Eventually she became aware that she was not alone. Ahilya turned her head and saw, not a few feet away, another body lying spreadeagled on his back.

Iravan stared up at the sky, tears leaking from the sides of his face. His breathing was slow and he didn’t make a move toward her, though one hand was outstretched in her direction, as if only minutes ago they had been touching each other. His other palm lay loosely curled. Something shone inside it, like the tiniest, most precious pearl. He did not seem to notice her, and she took her time, not seeking his attention, but merely content to study him.

He looked… changed. Pieces of him were familiar, taken from different times in his life, as if reality had been unable to decide which one was really Iravan. He was just as handsome as ever, his dark skin the same almost-black. His hair was no longer silvery though—instead, his salt-and-pepper locks had returned, except a shock of bright gray fell across his forehead as if to declare to everyone that he was not the man from Nakshar, but someone else, someone evolved. His clothes were the black of an Ecstatic, but theywere riddled with the slashes of the brightest white. Reality had solidified him into this image, his choices and coercion coexisting. Ahilya did not know what it meant for his future.

He turned slowly toward her, and she saw then that his eyes were black again. The silver was gone, but when she looked deeper, she thought she could see sparks of gray still lurking inside. His fingers twitched toward her, and slowly he sat up. Ahilya extended her hand. She touched him, and loosely he stroked her palm.
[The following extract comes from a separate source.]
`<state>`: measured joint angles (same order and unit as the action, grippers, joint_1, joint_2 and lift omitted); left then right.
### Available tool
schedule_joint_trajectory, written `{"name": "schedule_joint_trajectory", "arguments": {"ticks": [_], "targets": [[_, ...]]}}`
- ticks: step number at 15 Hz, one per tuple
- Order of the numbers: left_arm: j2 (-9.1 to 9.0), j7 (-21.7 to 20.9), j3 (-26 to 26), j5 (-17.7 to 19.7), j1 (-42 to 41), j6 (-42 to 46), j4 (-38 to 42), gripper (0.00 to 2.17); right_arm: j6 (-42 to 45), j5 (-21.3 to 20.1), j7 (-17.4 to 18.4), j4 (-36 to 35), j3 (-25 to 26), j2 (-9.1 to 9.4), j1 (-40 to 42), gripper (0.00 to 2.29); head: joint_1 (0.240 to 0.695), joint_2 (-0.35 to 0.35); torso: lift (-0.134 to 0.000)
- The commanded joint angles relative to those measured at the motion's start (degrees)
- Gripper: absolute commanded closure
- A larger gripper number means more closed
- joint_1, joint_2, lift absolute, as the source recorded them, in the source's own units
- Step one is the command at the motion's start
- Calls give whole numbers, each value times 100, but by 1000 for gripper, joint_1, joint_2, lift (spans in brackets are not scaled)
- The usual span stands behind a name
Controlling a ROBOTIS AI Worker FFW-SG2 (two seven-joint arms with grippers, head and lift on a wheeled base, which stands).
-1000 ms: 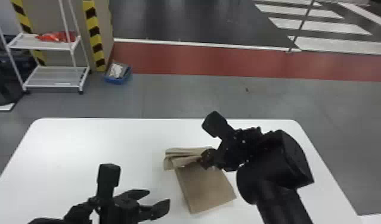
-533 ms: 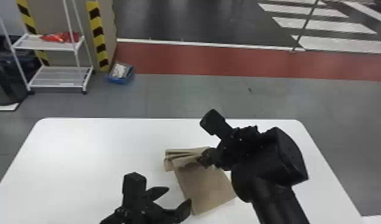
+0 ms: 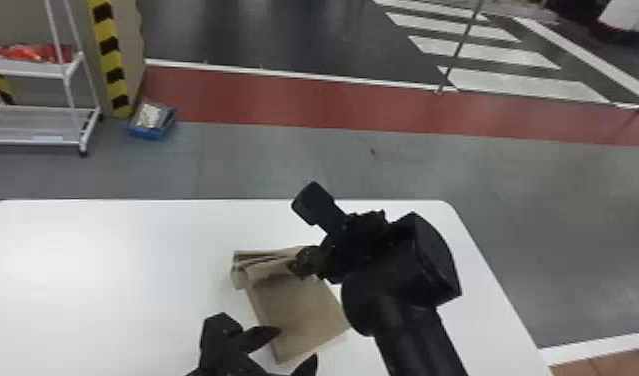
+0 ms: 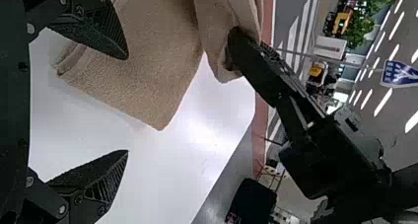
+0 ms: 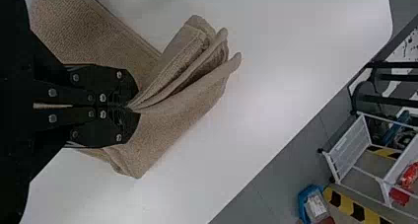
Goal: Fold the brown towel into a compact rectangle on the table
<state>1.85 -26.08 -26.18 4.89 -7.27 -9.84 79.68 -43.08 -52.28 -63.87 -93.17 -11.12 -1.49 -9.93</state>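
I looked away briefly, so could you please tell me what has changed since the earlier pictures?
The left gripper has moved right to the towel's near corner, open and holding nothing. The head view has turned right. The right gripper still pinches the towel's folded far part; the towel looks unchanged.

The robot's black right arm (image 3: 413, 340) rises from the bottom edge, right of centre, in the head view, bending at a bulky, rounded joint (image 3: 403, 295) and angling to the upper left. Its right gripper (image 3: 300, 265) points left near mid-frame; in the right wrist view, the two fingers (image 5: 111, 83) press together at left of centre. The left gripper (image 3: 297, 344) enters at the bottom edge, left of centre, angled to the right. Its fingers (image 4: 101, 29) stand wide apart in the left wrist view, one at upper left, the other at lower left.
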Motion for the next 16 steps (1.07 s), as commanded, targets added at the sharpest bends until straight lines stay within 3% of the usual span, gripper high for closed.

“Are you all right?” she asked softly

“No,” he said. Then after a long time, after a deep, shaky breath. “Yes. Yes. Are you?”

She could not form the words, but he seemed to understand. Iravan nodded, and his eyes returned to the sky. Tears still fell down his face, but either he did not notice them or he did not care to wipe them.

Neither of them spoke for a long time.

“Is it over?” he finally whispered.

“It’s over,” she confirmed.

“Then we survived.”

She looked back to the city, where more people released others from the remains of the battle. “Many of us, yes. Did reality?”

It was a foolish question perhaps, but Ahilya had experienced too much to not ask it.

“I—I think so,” he said. “Do you remember much?”

Wisps of memories floated across her mind. The ferocity of the planetrage. The unity of Cohesion. The utter reality-shattering presence of dissolution that made her chest heave with wrongness. And then, beyond it, a terrifying, massive, utterly inhuman sentience.